Required action = Once the line containing "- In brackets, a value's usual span" is found in the entries below, restate it and each following line word for word, stopping after the line containing "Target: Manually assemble".

Dataset items
________________________________________

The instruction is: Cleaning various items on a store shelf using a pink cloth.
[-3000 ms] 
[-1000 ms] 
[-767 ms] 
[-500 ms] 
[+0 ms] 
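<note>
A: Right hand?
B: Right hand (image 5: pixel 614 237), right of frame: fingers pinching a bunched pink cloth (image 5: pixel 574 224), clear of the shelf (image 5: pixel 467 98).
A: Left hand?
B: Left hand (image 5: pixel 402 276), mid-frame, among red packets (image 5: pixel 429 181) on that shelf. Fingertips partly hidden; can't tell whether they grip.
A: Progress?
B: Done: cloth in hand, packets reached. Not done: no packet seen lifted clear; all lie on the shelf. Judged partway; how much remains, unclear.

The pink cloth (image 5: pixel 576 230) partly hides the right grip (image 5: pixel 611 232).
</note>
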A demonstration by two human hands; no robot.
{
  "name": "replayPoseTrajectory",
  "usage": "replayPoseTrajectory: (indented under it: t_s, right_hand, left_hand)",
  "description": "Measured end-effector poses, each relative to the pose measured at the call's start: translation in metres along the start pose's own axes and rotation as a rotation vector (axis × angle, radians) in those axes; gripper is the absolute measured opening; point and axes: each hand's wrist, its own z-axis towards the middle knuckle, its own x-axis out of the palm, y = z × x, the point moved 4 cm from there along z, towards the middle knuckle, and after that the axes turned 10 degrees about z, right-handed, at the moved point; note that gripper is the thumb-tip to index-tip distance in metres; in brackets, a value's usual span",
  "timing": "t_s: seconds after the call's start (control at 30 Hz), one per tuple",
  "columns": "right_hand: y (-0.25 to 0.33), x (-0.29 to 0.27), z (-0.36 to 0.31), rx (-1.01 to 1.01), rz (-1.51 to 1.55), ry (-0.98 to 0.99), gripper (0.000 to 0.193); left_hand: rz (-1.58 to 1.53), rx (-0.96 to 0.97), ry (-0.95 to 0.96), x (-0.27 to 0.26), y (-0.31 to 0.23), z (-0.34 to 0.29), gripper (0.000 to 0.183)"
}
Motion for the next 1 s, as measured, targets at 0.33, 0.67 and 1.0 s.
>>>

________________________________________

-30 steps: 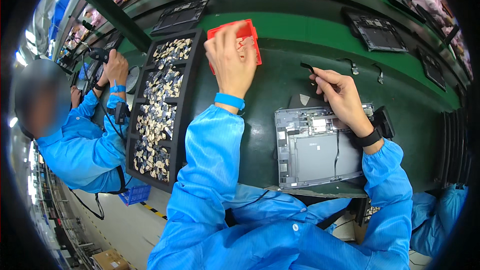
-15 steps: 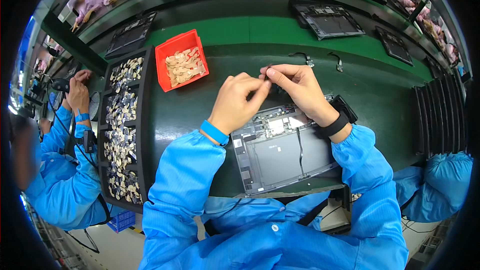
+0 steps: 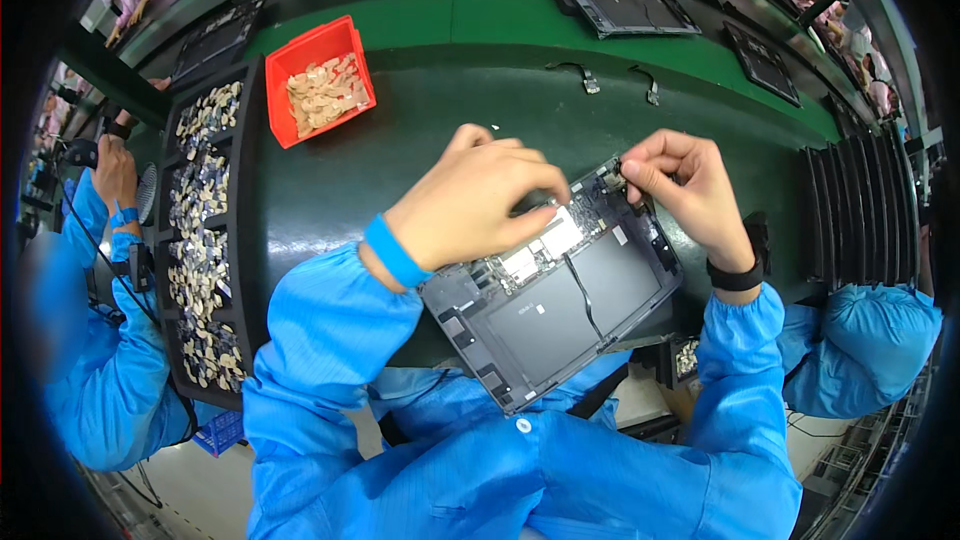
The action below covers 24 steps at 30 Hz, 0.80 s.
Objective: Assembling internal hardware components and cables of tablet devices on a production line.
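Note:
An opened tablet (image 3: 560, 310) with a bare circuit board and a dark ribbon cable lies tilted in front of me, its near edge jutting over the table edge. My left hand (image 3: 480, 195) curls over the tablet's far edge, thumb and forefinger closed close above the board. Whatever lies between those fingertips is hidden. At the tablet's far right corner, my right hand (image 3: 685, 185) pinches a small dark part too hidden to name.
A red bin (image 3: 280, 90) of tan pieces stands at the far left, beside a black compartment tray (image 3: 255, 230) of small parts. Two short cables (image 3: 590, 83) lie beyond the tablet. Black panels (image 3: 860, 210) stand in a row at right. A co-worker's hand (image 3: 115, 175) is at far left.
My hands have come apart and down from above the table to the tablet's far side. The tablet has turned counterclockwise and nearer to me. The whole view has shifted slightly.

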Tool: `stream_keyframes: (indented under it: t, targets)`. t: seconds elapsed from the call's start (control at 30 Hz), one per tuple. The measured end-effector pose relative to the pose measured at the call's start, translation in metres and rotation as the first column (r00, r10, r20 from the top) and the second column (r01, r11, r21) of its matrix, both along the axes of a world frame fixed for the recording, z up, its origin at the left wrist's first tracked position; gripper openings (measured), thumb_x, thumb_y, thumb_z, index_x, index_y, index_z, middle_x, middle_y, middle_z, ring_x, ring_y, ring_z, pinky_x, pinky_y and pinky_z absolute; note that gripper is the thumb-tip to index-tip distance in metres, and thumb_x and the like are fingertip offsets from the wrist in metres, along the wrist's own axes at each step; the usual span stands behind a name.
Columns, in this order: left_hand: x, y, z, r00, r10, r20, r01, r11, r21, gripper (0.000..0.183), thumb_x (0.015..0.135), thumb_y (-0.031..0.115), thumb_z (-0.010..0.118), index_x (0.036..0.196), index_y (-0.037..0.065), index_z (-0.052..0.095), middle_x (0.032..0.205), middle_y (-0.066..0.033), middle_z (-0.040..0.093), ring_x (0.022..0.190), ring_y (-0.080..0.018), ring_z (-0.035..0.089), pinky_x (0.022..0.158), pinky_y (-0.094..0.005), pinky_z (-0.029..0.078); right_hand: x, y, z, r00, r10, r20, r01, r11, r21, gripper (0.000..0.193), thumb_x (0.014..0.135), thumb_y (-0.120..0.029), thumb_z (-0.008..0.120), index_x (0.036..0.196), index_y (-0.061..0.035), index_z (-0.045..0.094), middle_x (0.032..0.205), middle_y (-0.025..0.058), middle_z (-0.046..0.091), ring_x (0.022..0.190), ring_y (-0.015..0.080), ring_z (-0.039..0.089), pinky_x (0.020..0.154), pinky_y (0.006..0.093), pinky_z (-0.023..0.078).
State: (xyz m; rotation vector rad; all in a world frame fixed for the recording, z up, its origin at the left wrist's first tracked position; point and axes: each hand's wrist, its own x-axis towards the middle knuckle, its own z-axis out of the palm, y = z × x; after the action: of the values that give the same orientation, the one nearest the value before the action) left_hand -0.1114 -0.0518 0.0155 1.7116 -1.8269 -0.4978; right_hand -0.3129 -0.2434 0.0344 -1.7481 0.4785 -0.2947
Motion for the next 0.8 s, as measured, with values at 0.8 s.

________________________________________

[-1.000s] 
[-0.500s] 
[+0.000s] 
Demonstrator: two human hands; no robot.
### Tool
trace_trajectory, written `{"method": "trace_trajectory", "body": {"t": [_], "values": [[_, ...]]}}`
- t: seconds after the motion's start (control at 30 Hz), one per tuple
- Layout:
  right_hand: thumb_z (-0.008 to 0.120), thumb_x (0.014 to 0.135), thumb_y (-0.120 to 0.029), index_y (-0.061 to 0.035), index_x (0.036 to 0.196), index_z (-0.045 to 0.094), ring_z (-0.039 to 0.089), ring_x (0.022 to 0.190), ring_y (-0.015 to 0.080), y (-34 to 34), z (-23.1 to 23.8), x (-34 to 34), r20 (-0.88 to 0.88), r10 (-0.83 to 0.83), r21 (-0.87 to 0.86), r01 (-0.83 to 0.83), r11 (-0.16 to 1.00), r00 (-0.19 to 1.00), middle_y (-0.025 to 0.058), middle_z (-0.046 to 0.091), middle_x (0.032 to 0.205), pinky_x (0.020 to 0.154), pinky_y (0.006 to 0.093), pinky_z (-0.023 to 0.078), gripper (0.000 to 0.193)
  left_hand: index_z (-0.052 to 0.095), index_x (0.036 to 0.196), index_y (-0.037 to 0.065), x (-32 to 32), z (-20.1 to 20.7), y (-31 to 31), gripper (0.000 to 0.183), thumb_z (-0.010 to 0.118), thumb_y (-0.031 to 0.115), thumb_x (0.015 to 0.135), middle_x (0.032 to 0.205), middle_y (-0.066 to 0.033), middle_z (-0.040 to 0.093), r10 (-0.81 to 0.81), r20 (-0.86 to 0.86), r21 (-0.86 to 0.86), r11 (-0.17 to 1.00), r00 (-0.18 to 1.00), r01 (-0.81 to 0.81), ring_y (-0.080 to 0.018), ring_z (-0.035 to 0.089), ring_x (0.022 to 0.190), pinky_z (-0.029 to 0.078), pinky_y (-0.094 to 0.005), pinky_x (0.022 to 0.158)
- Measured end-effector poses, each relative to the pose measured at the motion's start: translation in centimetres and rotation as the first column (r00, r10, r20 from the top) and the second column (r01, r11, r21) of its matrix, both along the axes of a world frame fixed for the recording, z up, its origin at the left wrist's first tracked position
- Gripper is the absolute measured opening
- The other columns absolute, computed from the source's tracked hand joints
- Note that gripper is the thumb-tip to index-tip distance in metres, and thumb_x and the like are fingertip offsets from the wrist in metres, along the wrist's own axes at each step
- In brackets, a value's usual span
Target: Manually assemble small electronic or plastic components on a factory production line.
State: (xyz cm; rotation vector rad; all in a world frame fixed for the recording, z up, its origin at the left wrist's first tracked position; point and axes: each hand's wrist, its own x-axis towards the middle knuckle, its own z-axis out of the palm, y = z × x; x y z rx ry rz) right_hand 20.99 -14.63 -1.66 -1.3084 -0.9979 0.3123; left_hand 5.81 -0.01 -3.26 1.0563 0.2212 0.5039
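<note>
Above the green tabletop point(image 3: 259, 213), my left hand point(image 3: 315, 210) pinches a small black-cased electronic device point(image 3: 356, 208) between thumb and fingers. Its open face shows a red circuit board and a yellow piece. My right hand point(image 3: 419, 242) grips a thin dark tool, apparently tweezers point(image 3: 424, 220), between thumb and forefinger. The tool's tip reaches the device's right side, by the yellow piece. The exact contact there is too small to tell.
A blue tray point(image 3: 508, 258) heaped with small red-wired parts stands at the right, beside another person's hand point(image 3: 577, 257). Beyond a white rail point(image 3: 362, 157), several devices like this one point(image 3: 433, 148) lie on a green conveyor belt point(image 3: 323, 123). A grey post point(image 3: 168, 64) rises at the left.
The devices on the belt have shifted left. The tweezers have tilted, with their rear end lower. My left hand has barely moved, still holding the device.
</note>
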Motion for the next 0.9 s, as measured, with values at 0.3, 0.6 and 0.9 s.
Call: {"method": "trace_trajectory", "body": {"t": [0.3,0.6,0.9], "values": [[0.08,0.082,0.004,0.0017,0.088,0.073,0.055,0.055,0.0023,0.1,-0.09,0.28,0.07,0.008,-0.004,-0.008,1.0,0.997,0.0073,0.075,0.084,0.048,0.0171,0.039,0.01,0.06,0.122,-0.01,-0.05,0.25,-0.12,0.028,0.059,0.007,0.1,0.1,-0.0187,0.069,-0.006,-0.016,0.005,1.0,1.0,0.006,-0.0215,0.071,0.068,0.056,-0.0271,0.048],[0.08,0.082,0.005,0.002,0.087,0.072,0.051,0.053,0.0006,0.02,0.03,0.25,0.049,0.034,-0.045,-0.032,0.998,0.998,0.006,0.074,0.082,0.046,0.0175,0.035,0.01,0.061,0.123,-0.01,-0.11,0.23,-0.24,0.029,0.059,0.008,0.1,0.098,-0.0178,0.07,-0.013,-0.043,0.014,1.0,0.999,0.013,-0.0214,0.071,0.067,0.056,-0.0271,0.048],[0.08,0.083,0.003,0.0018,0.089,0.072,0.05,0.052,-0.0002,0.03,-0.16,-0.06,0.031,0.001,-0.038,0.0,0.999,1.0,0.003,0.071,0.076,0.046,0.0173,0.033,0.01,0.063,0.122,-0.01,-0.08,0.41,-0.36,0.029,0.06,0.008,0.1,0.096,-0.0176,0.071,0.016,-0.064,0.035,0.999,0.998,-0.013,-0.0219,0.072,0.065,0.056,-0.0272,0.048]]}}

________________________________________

The completed task =
- In brackets, a value's usual span
Target: Manually assemble small electronic or plastic components on a factory production line.

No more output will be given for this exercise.